[Data entries]
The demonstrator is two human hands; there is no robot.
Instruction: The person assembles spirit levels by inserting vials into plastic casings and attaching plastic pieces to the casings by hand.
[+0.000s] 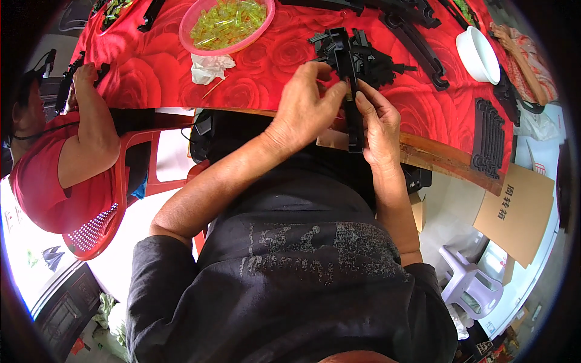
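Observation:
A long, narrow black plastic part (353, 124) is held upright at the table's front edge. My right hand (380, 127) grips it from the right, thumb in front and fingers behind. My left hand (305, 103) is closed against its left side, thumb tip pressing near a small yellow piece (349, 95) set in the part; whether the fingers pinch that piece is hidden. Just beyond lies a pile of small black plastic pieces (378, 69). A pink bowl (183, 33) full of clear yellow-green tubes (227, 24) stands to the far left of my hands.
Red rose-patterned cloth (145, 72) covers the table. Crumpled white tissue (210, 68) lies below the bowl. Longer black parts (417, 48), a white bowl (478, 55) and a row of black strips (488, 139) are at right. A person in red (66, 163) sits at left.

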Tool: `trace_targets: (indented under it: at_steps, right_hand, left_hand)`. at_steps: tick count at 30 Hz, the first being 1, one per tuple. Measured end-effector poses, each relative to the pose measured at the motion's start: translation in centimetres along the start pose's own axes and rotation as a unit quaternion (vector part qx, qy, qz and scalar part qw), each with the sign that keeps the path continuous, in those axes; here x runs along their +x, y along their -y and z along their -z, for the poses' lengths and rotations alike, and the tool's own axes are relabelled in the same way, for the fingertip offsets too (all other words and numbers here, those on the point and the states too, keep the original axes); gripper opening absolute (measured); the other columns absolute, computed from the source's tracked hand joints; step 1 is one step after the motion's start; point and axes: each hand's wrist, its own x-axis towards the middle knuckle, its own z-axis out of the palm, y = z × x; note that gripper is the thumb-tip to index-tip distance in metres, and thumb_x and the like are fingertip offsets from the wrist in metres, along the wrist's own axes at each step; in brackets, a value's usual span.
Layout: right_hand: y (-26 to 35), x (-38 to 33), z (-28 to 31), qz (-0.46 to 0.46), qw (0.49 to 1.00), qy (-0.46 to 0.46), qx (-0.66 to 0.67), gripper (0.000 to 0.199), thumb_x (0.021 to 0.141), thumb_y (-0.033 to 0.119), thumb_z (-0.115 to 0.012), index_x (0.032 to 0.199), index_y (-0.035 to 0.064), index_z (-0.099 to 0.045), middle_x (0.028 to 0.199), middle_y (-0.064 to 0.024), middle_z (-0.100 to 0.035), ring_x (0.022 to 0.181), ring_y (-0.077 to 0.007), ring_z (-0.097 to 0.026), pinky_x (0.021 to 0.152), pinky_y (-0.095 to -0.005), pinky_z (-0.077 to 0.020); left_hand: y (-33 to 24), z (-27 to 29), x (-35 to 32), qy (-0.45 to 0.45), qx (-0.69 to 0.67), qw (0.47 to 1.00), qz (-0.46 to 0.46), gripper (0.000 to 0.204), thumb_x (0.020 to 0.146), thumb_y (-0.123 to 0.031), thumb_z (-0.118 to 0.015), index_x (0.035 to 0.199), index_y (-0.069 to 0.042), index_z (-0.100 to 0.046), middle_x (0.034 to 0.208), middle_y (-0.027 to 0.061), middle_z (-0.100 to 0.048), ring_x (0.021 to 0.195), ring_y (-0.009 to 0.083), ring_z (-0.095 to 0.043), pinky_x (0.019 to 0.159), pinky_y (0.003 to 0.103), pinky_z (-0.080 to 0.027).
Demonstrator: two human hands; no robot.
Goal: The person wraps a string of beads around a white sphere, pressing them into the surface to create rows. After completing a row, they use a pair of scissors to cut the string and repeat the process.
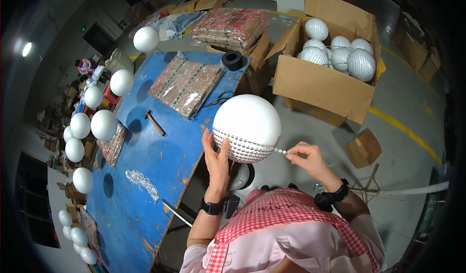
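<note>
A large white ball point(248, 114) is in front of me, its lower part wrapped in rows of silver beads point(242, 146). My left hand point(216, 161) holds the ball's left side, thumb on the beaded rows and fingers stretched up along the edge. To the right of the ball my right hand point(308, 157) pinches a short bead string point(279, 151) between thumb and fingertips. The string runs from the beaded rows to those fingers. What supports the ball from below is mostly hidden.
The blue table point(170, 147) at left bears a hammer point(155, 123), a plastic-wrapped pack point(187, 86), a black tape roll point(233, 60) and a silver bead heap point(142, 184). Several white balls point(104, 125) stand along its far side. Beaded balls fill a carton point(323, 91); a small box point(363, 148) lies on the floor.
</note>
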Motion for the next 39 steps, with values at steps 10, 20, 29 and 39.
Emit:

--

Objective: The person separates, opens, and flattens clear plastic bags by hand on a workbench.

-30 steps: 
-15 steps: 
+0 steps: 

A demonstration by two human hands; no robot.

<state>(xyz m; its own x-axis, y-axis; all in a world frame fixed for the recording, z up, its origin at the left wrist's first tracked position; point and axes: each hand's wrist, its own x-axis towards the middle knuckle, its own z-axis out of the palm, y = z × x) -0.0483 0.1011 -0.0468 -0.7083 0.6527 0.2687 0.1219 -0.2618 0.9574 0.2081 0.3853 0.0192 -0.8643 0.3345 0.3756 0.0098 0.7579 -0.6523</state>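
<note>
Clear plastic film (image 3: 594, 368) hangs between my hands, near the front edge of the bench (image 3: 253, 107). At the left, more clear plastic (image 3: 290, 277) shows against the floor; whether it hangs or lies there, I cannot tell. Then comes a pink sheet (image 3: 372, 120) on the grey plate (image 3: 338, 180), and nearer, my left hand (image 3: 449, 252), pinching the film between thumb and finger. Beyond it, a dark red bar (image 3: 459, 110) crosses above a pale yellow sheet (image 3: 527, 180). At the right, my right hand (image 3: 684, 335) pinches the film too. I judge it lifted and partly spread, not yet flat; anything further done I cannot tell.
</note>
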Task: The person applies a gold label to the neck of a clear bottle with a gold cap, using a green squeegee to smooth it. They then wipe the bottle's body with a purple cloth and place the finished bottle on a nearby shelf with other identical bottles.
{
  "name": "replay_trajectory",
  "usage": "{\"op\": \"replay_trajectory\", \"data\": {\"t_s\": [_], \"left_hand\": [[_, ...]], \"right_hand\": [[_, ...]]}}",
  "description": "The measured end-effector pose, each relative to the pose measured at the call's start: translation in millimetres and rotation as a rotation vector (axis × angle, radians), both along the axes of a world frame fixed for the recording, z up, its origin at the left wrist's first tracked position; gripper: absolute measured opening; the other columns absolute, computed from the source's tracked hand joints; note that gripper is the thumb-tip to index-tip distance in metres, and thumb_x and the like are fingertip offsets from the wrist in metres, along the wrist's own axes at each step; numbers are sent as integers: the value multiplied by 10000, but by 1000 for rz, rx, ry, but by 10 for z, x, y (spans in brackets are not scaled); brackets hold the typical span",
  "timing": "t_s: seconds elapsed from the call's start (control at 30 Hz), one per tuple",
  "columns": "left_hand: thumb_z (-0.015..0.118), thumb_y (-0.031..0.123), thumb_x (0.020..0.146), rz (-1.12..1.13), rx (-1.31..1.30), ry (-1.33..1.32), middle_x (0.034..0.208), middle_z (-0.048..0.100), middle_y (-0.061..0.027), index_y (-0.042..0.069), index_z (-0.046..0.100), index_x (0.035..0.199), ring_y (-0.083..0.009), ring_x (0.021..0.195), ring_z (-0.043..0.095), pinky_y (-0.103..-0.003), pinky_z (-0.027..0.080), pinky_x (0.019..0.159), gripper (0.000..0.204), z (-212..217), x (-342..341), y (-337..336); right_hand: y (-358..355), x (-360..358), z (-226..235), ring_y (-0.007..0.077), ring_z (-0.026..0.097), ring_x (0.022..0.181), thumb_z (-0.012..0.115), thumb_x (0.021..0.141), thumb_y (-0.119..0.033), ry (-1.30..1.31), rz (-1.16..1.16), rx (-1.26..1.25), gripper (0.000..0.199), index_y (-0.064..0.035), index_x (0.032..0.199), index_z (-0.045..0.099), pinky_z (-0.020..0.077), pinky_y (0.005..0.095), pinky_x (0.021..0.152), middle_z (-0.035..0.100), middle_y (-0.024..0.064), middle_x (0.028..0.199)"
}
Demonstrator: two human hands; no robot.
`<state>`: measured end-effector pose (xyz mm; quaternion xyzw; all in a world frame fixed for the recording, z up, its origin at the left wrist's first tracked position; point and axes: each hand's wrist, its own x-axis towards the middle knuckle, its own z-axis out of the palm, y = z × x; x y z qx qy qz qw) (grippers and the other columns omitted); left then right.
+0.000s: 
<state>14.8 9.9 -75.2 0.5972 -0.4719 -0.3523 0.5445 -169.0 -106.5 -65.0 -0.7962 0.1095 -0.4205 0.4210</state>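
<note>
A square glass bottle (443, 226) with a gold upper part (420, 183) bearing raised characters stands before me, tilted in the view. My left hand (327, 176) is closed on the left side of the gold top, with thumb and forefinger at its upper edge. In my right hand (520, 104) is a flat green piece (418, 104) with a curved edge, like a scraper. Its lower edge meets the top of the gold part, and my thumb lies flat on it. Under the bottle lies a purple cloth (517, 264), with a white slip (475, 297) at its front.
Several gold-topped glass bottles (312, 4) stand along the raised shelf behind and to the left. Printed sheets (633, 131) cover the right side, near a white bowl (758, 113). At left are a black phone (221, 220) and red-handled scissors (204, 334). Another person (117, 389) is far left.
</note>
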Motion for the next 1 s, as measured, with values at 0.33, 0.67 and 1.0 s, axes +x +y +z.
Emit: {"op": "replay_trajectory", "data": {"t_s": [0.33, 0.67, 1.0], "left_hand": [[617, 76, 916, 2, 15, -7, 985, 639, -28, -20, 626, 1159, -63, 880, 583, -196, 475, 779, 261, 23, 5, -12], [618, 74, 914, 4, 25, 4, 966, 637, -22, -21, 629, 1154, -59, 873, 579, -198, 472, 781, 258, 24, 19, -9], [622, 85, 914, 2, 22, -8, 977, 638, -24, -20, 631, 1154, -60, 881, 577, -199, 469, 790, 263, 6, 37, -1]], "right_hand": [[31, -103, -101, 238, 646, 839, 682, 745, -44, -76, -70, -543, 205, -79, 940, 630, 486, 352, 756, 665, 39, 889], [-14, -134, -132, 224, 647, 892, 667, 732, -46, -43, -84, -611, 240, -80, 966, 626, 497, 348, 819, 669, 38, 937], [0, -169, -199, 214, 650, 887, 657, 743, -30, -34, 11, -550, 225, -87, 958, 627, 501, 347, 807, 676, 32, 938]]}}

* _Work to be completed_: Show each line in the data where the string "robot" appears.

* _Exercise output_:
The demonstrator is two human hands; there is no robot.
Demonstrator: two human hands; no robot.
A demonstration by two human hands; no robot.
Demonstrator: two human hands; no robot.

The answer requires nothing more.